Being a woman is expensive, and Dana Marlowe knows the struggle all too well.
After losing 35 pounds this year, she was in the market for new bras, so she decided to donate her drawer full of old bras to women in need.
"My family and friends wanted to get involved once they found out what I was doing," Marlowe, 39, told TODAY.com. "From there, it just kind of snowballed, and I was getting more bras than I knew what to do with."
In July, Marlowe, who lives in Silver Spring, Maryland, connected with Thrive DC, an organization that provides services for the homeless, and asked if there was anything they needed.
It turned out, they were desperate for maxi pads and tampons.
So Marlowe created a "Support the Girls" Facebook page to get the word out, and has since received bras and feminine products from around the world.
The effort is both global and grassroots.
Marlowe, an IT consultant, placed a bucket at her front door, which she says fills up every day, and she often spends nights going door-to-door in her neighborhood to collect donations.
Meanwhile, her two sons, Micah, 7, Riley, 4, regularly come home from school with bras hanging out of their backpacks, while her husband, Preston Blay, a 43-year-old engineer, has used his Baltimore office to as a drop-off site.

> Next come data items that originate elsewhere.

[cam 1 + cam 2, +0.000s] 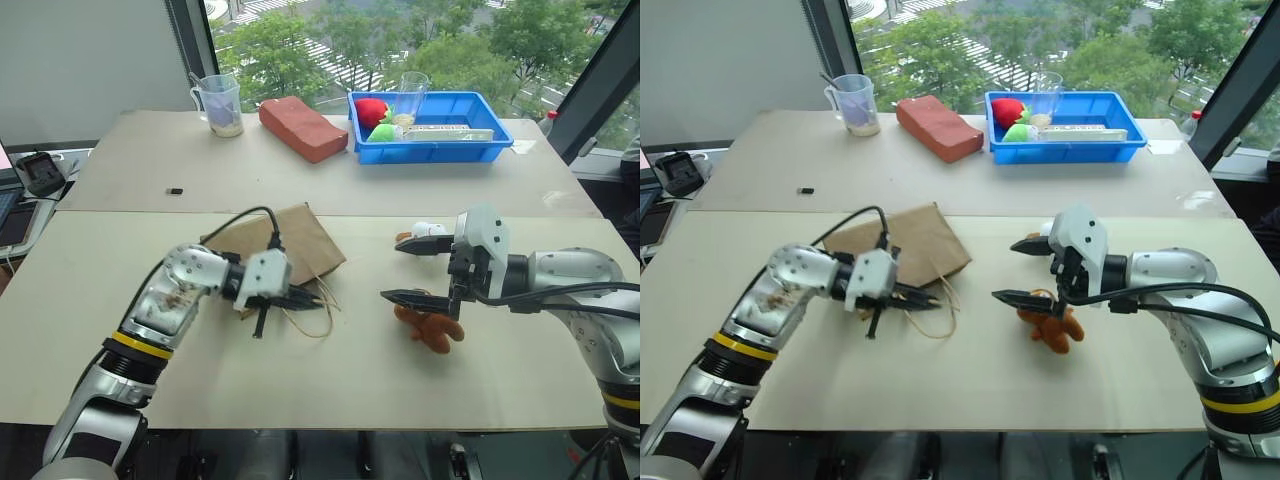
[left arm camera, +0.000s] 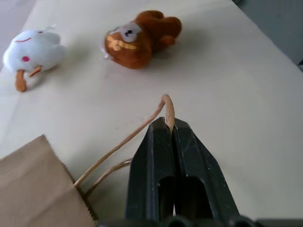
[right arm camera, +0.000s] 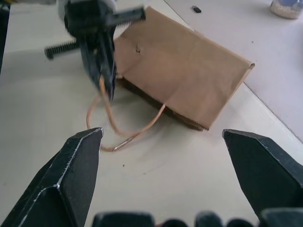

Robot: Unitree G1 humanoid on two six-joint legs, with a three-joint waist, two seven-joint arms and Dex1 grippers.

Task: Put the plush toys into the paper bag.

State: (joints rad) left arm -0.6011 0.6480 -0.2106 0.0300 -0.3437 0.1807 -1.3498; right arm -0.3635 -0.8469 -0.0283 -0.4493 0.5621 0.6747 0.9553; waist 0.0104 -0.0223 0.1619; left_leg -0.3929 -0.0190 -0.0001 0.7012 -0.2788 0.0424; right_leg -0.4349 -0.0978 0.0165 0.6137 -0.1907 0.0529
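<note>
- The table [image 1: 330, 360] had wide bare board near and to the right of the work, so I judged there was room to lift and swing without nearing an edge.
- The paper bag [image 1: 295, 240] lay flat, left of centre, its mouth and thin cord handles facing the near right.
- The left gripper [image 2: 171, 124] was pinched tight on one cord handle [image 2: 166, 105]. To do this step well, I judged it should raise the cord gently so the bag stood and its mouth gaped, without tearing the paper.
- The right gripper [image 1: 412, 270] hung with its fingers spread wide, holding nothing, just over the toys.
- The brown monkey toy [image 1: 432, 328] lay right of the bag, under the right gripper; the white plush toy [image 2: 33, 51] lay just beyond it, apart from it.
- The far clutter, namely the blue bin [image 1: 470, 140], the reddish block [image 1: 303, 128] and the measuring cup [image 1: 220, 105], sat well clear of both arms.
</note>
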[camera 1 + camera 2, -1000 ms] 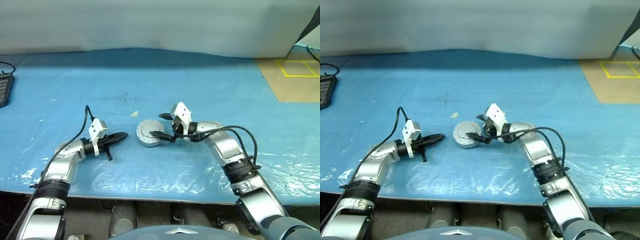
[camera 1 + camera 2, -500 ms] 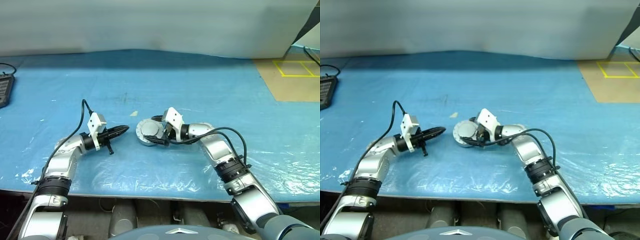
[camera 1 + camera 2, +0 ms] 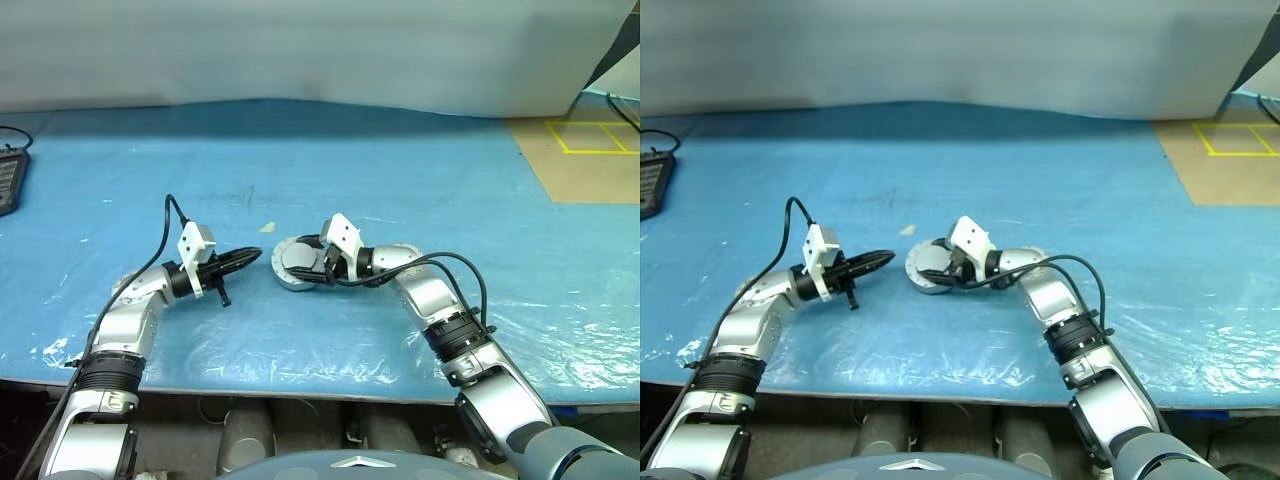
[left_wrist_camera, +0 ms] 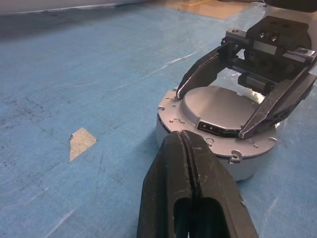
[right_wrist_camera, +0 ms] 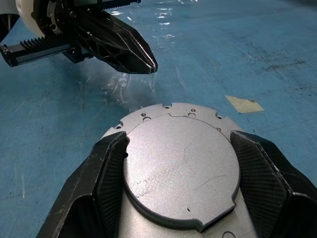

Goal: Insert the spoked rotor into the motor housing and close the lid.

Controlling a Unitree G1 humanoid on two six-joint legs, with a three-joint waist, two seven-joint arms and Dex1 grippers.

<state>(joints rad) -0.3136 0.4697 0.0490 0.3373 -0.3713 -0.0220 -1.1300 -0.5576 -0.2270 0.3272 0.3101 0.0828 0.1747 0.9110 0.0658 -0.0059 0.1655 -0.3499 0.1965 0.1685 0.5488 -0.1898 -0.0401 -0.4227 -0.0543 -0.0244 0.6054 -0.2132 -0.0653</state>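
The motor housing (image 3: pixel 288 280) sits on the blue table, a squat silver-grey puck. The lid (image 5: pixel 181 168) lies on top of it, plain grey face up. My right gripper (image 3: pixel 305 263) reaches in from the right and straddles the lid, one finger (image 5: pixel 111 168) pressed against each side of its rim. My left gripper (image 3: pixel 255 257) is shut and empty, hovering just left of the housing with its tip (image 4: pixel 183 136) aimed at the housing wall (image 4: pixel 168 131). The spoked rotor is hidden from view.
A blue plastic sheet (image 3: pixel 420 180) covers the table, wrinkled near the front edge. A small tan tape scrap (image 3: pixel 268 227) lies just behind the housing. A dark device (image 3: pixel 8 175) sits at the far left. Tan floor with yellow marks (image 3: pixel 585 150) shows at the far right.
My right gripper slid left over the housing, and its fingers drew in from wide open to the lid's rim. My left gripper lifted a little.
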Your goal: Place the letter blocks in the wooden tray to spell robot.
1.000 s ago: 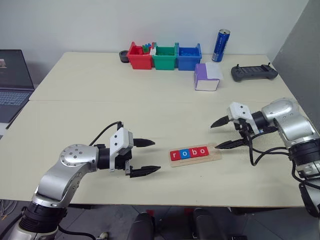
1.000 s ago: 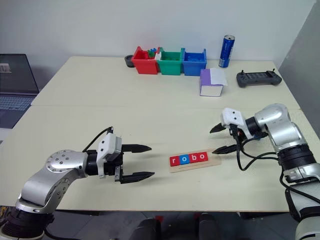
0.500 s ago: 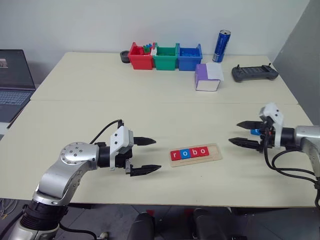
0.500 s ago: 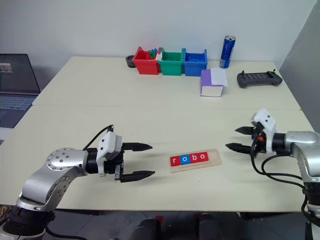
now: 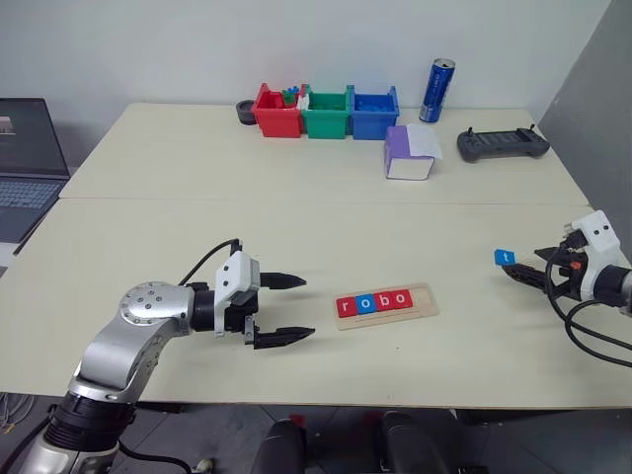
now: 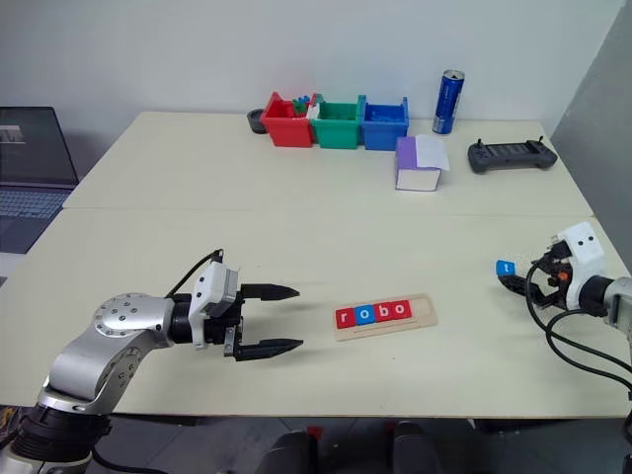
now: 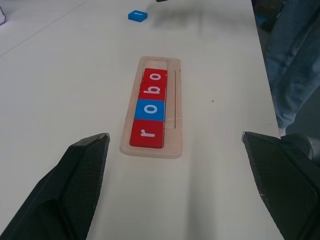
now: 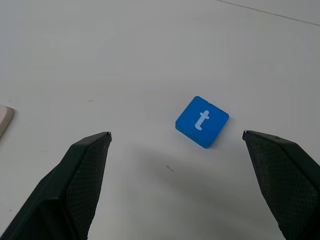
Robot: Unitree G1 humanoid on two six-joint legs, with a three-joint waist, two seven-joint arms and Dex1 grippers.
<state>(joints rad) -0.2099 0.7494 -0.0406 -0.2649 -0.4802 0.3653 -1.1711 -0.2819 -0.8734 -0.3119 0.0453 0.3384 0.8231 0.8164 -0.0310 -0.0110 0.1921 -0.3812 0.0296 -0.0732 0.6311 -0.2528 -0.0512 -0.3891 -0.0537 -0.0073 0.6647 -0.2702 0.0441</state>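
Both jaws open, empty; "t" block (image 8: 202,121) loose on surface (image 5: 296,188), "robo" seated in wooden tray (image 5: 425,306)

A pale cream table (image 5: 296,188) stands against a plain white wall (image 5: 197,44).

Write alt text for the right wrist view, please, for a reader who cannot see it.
A blue letter block with a white "t" lies flat on the pale table, ahead of the open right end effector, whose two black fingers stand apart from it.
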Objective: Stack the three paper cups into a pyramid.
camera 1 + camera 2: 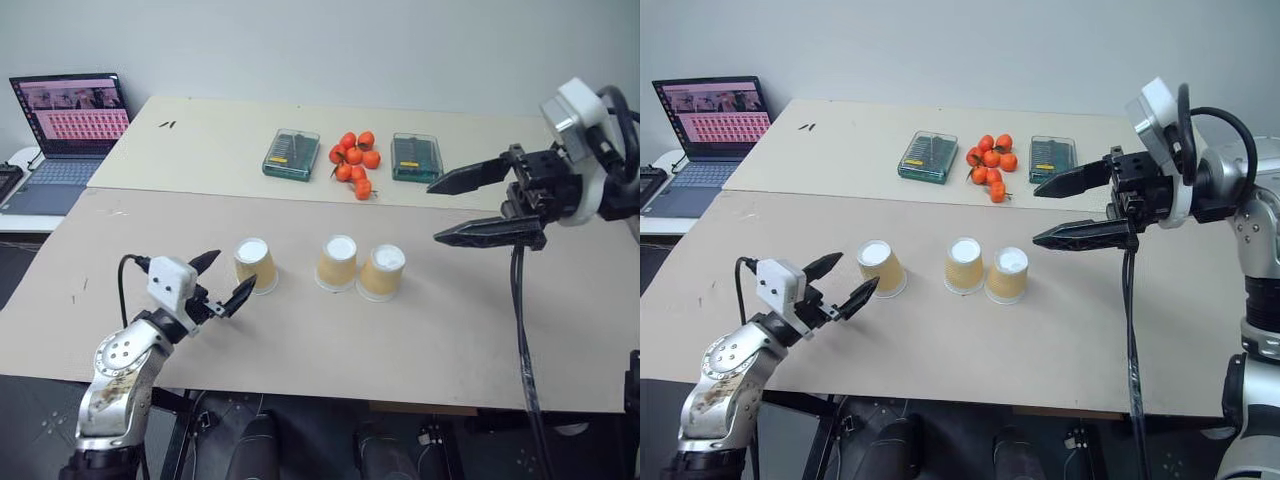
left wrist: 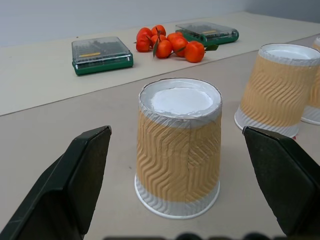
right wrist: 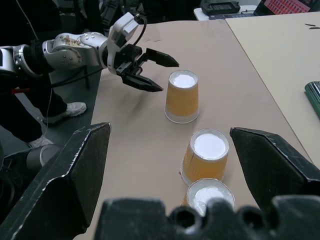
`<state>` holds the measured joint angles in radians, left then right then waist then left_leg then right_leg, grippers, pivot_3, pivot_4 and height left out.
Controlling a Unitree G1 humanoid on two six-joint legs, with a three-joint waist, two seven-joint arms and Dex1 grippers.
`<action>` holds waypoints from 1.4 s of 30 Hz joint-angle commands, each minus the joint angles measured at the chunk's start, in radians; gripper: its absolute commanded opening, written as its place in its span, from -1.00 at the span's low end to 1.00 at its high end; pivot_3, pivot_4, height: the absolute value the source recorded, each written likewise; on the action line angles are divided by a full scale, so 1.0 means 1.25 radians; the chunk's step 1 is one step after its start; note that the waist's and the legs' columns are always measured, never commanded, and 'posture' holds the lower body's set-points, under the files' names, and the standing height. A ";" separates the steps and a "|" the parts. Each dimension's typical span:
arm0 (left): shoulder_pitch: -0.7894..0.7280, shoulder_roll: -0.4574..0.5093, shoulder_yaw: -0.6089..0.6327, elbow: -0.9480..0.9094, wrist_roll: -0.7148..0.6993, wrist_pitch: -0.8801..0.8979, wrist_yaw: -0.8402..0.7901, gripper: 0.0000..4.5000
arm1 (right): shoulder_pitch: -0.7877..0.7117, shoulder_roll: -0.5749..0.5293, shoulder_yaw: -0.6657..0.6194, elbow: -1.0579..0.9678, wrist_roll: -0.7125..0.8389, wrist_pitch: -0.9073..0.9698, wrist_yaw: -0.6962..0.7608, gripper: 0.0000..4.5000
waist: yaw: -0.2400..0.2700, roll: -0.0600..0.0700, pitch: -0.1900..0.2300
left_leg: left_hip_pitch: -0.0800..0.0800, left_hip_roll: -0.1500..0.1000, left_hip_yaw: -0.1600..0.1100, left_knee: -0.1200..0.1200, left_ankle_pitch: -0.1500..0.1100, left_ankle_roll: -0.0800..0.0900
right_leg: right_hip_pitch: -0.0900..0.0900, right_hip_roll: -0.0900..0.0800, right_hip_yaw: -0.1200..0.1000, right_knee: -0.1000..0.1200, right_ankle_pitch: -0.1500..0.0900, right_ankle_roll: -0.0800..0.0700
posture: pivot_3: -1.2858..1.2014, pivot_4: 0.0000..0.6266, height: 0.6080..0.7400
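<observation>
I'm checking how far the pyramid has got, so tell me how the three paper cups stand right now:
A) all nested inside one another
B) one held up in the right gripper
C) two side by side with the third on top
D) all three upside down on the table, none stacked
D: each of the three paper cups rests rim-down on the table, white base up, with nothing on top of any.

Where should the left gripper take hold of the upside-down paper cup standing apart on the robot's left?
Probably around the tan ribbed wall at mid-height of the leftmost paper cup, coming level from the robot's side. The cup stands upright on its rim, narrow base up, and the open left gripper already faces it with a finger either side.
</observation>
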<state>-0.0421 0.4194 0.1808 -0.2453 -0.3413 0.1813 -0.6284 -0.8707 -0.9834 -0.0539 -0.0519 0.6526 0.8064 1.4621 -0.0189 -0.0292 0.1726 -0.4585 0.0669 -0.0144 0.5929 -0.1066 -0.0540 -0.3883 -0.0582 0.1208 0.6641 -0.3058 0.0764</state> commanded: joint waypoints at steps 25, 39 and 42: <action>-0.368 0.004 -0.020 0.220 -0.021 -0.013 -0.018 0.49 | 0.095 -0.085 -0.121 -0.121 0.076 0.027 -0.129 1.00 | 0.006 0.000 0.000 | 0.000 0.000 -0.001 0.001 0.000 0.000 | 0.001 0.000 0.000 0.000 0.000 0.001 | 0.03 -0.52 0.93; -0.727 -0.017 -0.111 0.231 -0.142 0.262 -0.116 0.49 | 0.262 -0.055 -0.246 -0.238 0.134 0.038 -0.245 1.00 | 0.004 0.000 0.000 | -0.002 -0.002 -0.004 0.003 0.000 0.000 | 0.002 0.000 -0.003 0.000 0.000 0.002 | 0.03 -0.52 0.93; -0.750 -0.033 -0.149 0.242 -0.144 0.278 -0.161 0.49 | 0.320 -0.048 -0.289 -0.282 0.162 0.049 -0.277 1.00 | 0.004 0.000 0.000 | -0.002 -0.002 -0.005 0.003 0.000 0.000 | 0.002 0.000 -0.003 0.000 0.000 0.002 | 0.03 -0.52 0.93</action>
<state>-0.9540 0.3883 0.0117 0.0704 -0.5065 0.5127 -0.7969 -0.4868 -1.0425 -0.3371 -0.3564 0.8155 0.8602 1.1434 -0.0133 -0.0290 0.1724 -0.4614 0.0644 -0.0204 0.5966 -0.1067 -0.0537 -0.3853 -0.0582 0.1170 0.6645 -0.3055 0.0794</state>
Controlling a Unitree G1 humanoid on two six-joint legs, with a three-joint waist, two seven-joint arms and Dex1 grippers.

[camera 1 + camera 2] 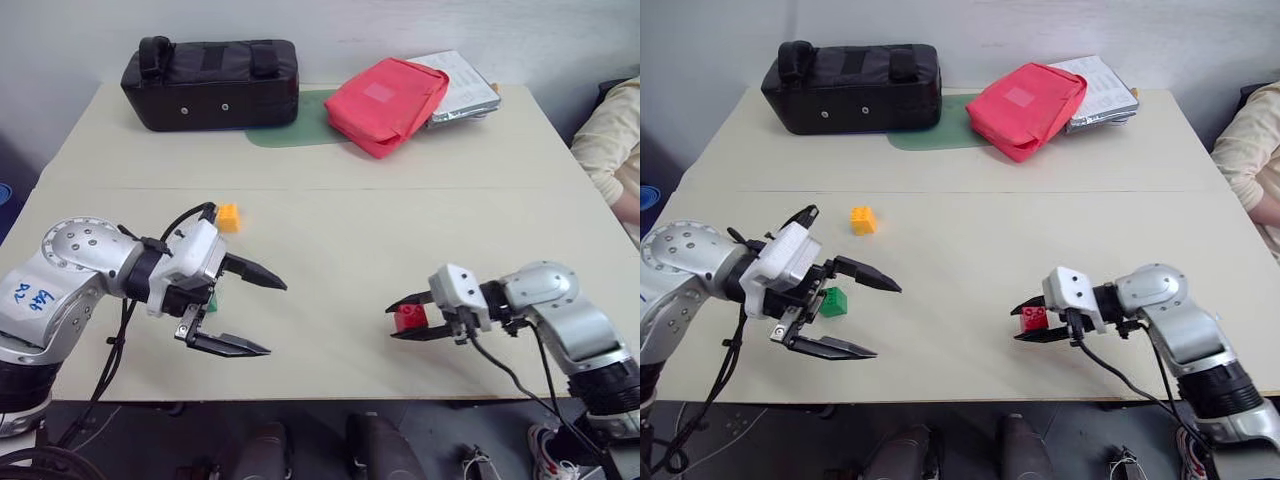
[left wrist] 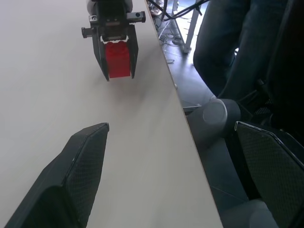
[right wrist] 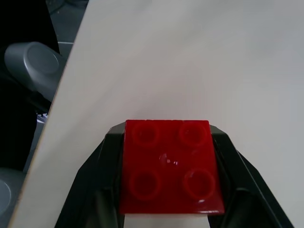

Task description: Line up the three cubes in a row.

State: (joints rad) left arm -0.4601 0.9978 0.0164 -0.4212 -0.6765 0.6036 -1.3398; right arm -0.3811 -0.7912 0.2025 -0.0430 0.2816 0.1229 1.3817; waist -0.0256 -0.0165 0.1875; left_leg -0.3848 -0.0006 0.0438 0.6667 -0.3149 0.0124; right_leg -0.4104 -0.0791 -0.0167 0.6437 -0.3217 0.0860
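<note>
Cubes first: I see the red cube point(image 3: 171, 166), glossy plastic with four round studs, clamped between the two black fingers of my right gripper point(image 1: 1032, 321) at the lower right of the head view, close to the table's point(image 1: 330, 270) near edge. The green cube point(image 1: 833, 301) sits on the tabletop at lower left, tucked just behind my left gripper point(image 1: 862, 318); in the left eye view the hand hides nearly all of it, while the right eye view shows it whole. The yellow-orange cube point(image 1: 228, 217) lies a little farther up, apart from the green one.

My left gripper has its jaws spread wide and holds nothing; its pads point(image 2: 83, 166) show a fine mesh texture in the left wrist view, which also looks across at the right gripper pinching the red cube.

The matte cream tabletop is open between the two hands. At the top, a black padded bag point(image 1: 210, 82), a red fabric pouch point(image 1: 385, 103) and a booklet point(image 1: 462, 85) sit along the far edge. A person's pale sleeve point(image 1: 610, 140) shows at the right edge.
</note>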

"I never thought to donate my bras before because it felt like such a personal item," Marlowe said. "Little did I know that my personal items would mean so much to other people."
On Oct. 29, Marlowe dropped off 1,051 bras and 7,100 maxi pads and tampons at Thrive DC's office in Northwest Washington.
While there, she met two homeless women who had a big impact on her.
"These women who wear the same bra every day were all of a sudden asking me for cheetah print and bras with lace," Marlowe said. "We have bras in all sizes and every color, so I told them we have something for everyone."
A local yoga studio recently offered to be a drop-off location, but Marlowe is currently looking to expand into a bigger space. She hopes to donate another 1,000 bras by Christmas.
This weekend, she told TODAY she is driving around DC, Maryland and Virginia doing pick-ups with her husband after they heard from hundreds more people who wanted to chip in.
"Homeless people get their period just like we do," Marlowe said. "It's monthly, it's expensive and it's really a health issue."